Friday, January 13, 2012

A tribute to good mentors

In December, I graduated with a master's degree in Instructional Design from Brigham Young University.  In many ways it was anticlimactic--I immediately started a doctoral program, I still have years of school ahead of me, and my thesis was approved nearly a month before I was actually awarded the degree.  Still, it was a long road and it feels good to be a little closer to being "finished" (if we ever really are).  By nature, I am a fairly reflective person, but especially at transitional times like beginnings and endings.  So, not surprisingly, I have spent a fair amount of time thinking back over the last few years and my experiences.  In doing so, I have been reminded of how much I owe to good mentors.  It is always risky to thank individual people because of the chance that someone is left off the list; however, I'll do it here for two reasons.  First, without the support of those I'll list here, I would never have finished, let alone started a graduate program.  Second, because there is a good chance that no one will ever read this, the chances of anyone being offended by being left off the list are small.
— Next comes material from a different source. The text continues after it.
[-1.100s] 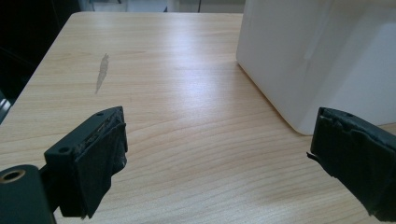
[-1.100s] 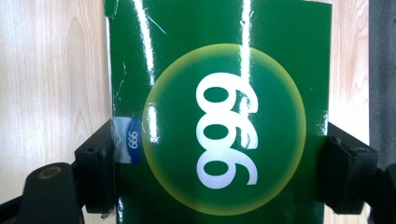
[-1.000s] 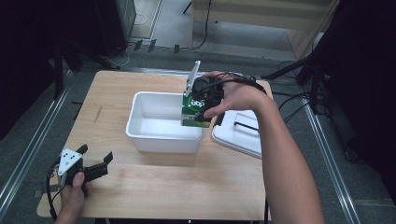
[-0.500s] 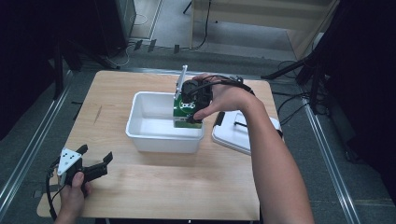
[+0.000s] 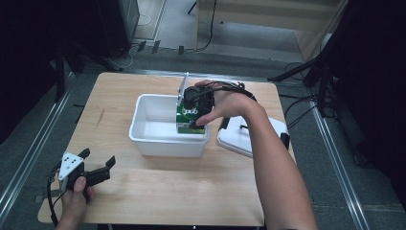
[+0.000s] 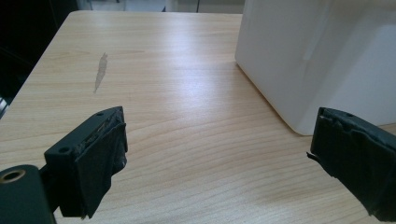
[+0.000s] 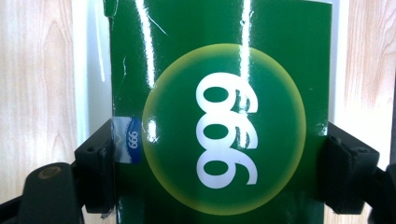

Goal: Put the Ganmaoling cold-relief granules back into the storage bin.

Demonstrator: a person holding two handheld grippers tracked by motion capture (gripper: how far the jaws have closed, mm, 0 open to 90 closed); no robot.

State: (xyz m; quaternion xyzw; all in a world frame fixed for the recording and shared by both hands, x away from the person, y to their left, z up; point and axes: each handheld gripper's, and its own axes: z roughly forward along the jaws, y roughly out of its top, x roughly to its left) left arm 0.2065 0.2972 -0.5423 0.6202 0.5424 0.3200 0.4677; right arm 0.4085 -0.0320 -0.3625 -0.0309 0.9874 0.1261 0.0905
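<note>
A green box printed with a yellow circle and white figures is held over the right end of the white bin, its lower part inside the rim. My right gripper is shut on it, pointing down. Up close, the green box sits between both black pads, which press on its two sides. My left gripper rests low at the table's near left corner, held in a hand. Its jaws stand wide apart with bare wood between them, and the left gripper faces the bin's wall.
A white lid lies flat on the table just right of the bin, partly under the forearm. A grey smear marks the wood left of the bin. Metal rails run along the table's left and right edges.
The right gripper has carried the green box leftward and down, from above the bin's right rim into the bin's right end. The left gripper has stayed put.
</note>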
First, I am grateful to mentors from my undergraduate experience who nurtured my passion for teaching and learning, and who never quit encouraging me to consider a career in higher education.  My experience with Pat, Gary, and Stefinee in the now defunct Freshman Academy program was the single most influential thing that happened to me as an undergraduate student.  I learned more sitting in their offices listening to and observing their meetings, than any course could have ever taught me.  I learned what good thinkers read, what kinds of questions they ask, and how they interact with others in ways that open the door for change and innovation.  It was during those afternoon meetings and early morning chats that the scholarship seed was planted for me.  And, without my experience in the Freshman Academy program, I would probably never have been hired to come back and work full-time at BYU (which then opened the door to graduate school much wider for me).

Once I began graduate studies my path was somewhat unique in that I was still working full-time.  This would not have been possible without a supportive work supervisor.  Pat (yes, the same one as above) was not only accommodating in allowing me to adjust my work schedule to fit around classes and research meetings, but has served in many ways as a 4th member of my graduate committee, engaging me in conversations about my ideas, pointing me in the direction of scholarship relevant to my interests, and providing much-needed and well-timed feedback.  This last summer when I was conceptualizing and implementing my master's project, she not only gave me generous amounts of time to do my work, but nudged and encouraged me to do more than I thought I could.  As a result, my finished project was much better than it ever would have been otherwise.

If you had asked me, ten years ago, what I would be doing when I turned 30, working in higher education wouldn't have been on the list of my 50 best guesses.  Often, we need others to help us identify our latent passions, broker opportunities for us to grow, and encourage us when we don't believe in ourselves.  My friend Stefinee has been that person for me.  I distinctly remember the first time I met her as an undergraduate student.  For some reason I had been invited to attend a meeting to discuss a research project she was working on with Pat.  She must have sensed that I felt incredibly out of place and out of my league because she made it a point of sitting next to me in the conference room (interestingly enough, the very same conference room that she and I were in when I defended my master's thesis about seven years later), asking me questions about myself, and including me in the conversation throughout the meeting.  Since then, on more occasions than I can count, she has played that same role--helping me feel comfortable when I wanted to run, nudging me to stretch myself, and giving me access to conversations I wouldn't have been a part of otherwise.

Of course, there are others; however, none who have played as significant a role as these good friends, mentors, and colleagues.  So, to them (as well as the others)--thank you!

1 comment:

gary said...

Congratulations! You left out one component of good mentorship--reciprocity. I am a better person and academic because of my time with you.